[GOAL OF THE EXERCISE] Repeat the listing exactly as given, omitting every image.

[DATA EXCERPT]

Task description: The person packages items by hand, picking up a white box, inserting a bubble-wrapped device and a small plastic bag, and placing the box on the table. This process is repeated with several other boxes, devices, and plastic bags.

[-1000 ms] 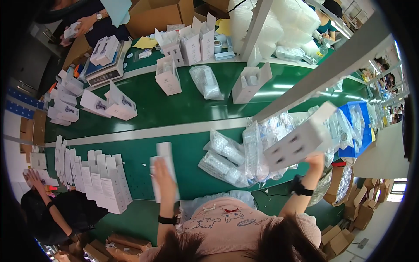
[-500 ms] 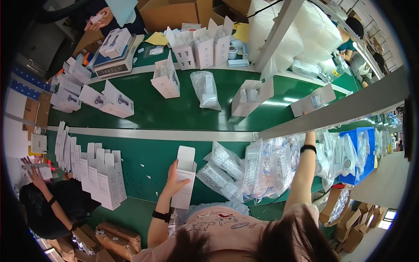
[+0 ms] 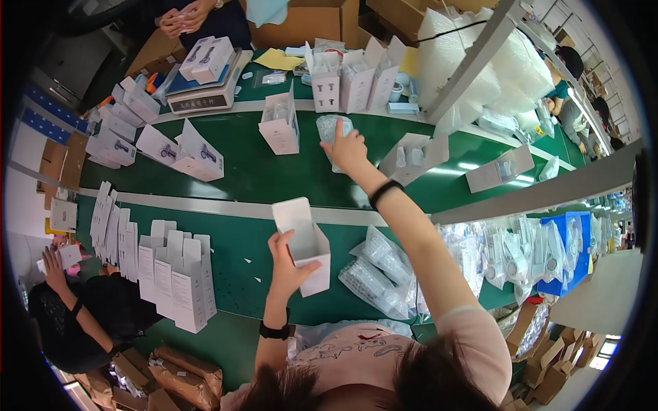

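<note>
Head view, single entry. Left hand (image 3: 286, 264): closed around an open white carton (image 3: 303, 243), held tilted just above the green bench (image 3: 240, 260), top flap up, mouth toward twelve o'clock; the carton looks empty, though its inside is only partly seen. Right hand (image 3: 345, 147): arm stretched out toward one o'clock, fingers spread and pressed on a clear bagged part (image 3: 329, 130) lying on the far belt; whether the fingers have closed on the bag cannot be told. At eleven o'clock of the bagged part, an upright open box (image 3: 279, 125); at twelve o'clock, a row of open cartons (image 3: 353, 79). At nine o'clock of the held carton, a rank of flat folded cartons (image 3: 175, 274) standing on the bench edge. At three o'clock, a heap of clear bags (image 3: 380, 274). Another person's hand (image 3: 53, 257) shows at the far nine o'clock edge. Step in hand, by judgement: fetching a bagged part for the carton. The next move would call for a firm pinch on the slippery bag, then drawing it back toward six o'clock and lining it up with the carton mouth.
</note>
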### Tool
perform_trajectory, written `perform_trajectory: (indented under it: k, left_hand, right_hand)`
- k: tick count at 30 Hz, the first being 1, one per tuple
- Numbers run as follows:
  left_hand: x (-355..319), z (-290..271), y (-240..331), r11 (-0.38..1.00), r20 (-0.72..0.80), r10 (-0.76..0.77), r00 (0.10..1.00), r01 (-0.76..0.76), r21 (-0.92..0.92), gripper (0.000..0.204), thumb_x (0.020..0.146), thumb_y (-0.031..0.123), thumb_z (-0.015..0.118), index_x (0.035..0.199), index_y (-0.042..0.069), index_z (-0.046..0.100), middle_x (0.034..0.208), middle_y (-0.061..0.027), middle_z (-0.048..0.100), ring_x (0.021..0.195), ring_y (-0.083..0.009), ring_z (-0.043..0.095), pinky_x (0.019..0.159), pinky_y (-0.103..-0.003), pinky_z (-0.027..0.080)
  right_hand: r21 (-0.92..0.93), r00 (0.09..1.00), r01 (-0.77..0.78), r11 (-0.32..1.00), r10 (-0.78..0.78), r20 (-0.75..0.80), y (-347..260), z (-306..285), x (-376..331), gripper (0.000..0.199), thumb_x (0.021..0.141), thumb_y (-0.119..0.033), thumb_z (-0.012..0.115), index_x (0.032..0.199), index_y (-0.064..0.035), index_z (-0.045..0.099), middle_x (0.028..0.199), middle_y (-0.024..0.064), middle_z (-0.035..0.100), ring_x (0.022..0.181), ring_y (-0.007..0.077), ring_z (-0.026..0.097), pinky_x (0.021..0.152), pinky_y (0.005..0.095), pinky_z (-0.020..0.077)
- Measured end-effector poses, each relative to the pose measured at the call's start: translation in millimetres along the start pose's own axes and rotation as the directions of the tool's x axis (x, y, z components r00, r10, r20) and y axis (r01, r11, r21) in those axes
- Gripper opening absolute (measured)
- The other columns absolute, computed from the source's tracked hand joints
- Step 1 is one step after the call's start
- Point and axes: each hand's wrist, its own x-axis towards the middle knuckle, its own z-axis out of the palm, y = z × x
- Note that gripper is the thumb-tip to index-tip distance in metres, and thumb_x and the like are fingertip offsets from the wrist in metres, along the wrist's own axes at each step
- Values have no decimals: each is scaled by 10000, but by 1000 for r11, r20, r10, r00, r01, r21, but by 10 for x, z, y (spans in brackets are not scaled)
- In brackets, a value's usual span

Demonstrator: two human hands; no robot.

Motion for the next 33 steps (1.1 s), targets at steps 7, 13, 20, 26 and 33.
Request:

[FINISHED TASK]
Task description: The person packages items by hand, picking up a white box, inserting a bubble-wrapped device and a small plastic bag, and placing the box on the table. This process is repeated with several other boxes, devices, and plastic bags.

[-1000 ms] 
[-500 ms] 
[+0 ms] 

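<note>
Head view, single entry. Left hand (image 3: 286, 264): closed around an open white carton (image 3: 303, 243), held tilted just above the green bench (image 3: 240, 260), top flap up, mouth toward twelve o'clock; the carton looks empty, though its inside is only partly seen. Right hand (image 3: 345, 147): arm stretched out toward one o'clock, fingers spread and pressed on a clear bagged part (image 3: 329, 130) lying on the far belt; whether the fingers have closed on the bag cannot be told. At eleven o'clock of the bagged part, an upright open box (image 3: 279, 125); at twelve o'clock, a row of open cartons (image 3: 353, 79). At nine o'clock of the held carton, a rank of flat folded cartons (image 3: 175, 274) standing on the bench edge. At three o'clock, a heap of clear bags (image 3: 380, 274). Another person's hand (image 3: 53, 257) shows at the far nine o'clock edge. Step in hand, by judgement: fetching a bagged part for the carton. The next move would call for a firm pinch on the slippery bag, then drawing it back toward six o'clock and lining it up with the carton mouth.
</note>
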### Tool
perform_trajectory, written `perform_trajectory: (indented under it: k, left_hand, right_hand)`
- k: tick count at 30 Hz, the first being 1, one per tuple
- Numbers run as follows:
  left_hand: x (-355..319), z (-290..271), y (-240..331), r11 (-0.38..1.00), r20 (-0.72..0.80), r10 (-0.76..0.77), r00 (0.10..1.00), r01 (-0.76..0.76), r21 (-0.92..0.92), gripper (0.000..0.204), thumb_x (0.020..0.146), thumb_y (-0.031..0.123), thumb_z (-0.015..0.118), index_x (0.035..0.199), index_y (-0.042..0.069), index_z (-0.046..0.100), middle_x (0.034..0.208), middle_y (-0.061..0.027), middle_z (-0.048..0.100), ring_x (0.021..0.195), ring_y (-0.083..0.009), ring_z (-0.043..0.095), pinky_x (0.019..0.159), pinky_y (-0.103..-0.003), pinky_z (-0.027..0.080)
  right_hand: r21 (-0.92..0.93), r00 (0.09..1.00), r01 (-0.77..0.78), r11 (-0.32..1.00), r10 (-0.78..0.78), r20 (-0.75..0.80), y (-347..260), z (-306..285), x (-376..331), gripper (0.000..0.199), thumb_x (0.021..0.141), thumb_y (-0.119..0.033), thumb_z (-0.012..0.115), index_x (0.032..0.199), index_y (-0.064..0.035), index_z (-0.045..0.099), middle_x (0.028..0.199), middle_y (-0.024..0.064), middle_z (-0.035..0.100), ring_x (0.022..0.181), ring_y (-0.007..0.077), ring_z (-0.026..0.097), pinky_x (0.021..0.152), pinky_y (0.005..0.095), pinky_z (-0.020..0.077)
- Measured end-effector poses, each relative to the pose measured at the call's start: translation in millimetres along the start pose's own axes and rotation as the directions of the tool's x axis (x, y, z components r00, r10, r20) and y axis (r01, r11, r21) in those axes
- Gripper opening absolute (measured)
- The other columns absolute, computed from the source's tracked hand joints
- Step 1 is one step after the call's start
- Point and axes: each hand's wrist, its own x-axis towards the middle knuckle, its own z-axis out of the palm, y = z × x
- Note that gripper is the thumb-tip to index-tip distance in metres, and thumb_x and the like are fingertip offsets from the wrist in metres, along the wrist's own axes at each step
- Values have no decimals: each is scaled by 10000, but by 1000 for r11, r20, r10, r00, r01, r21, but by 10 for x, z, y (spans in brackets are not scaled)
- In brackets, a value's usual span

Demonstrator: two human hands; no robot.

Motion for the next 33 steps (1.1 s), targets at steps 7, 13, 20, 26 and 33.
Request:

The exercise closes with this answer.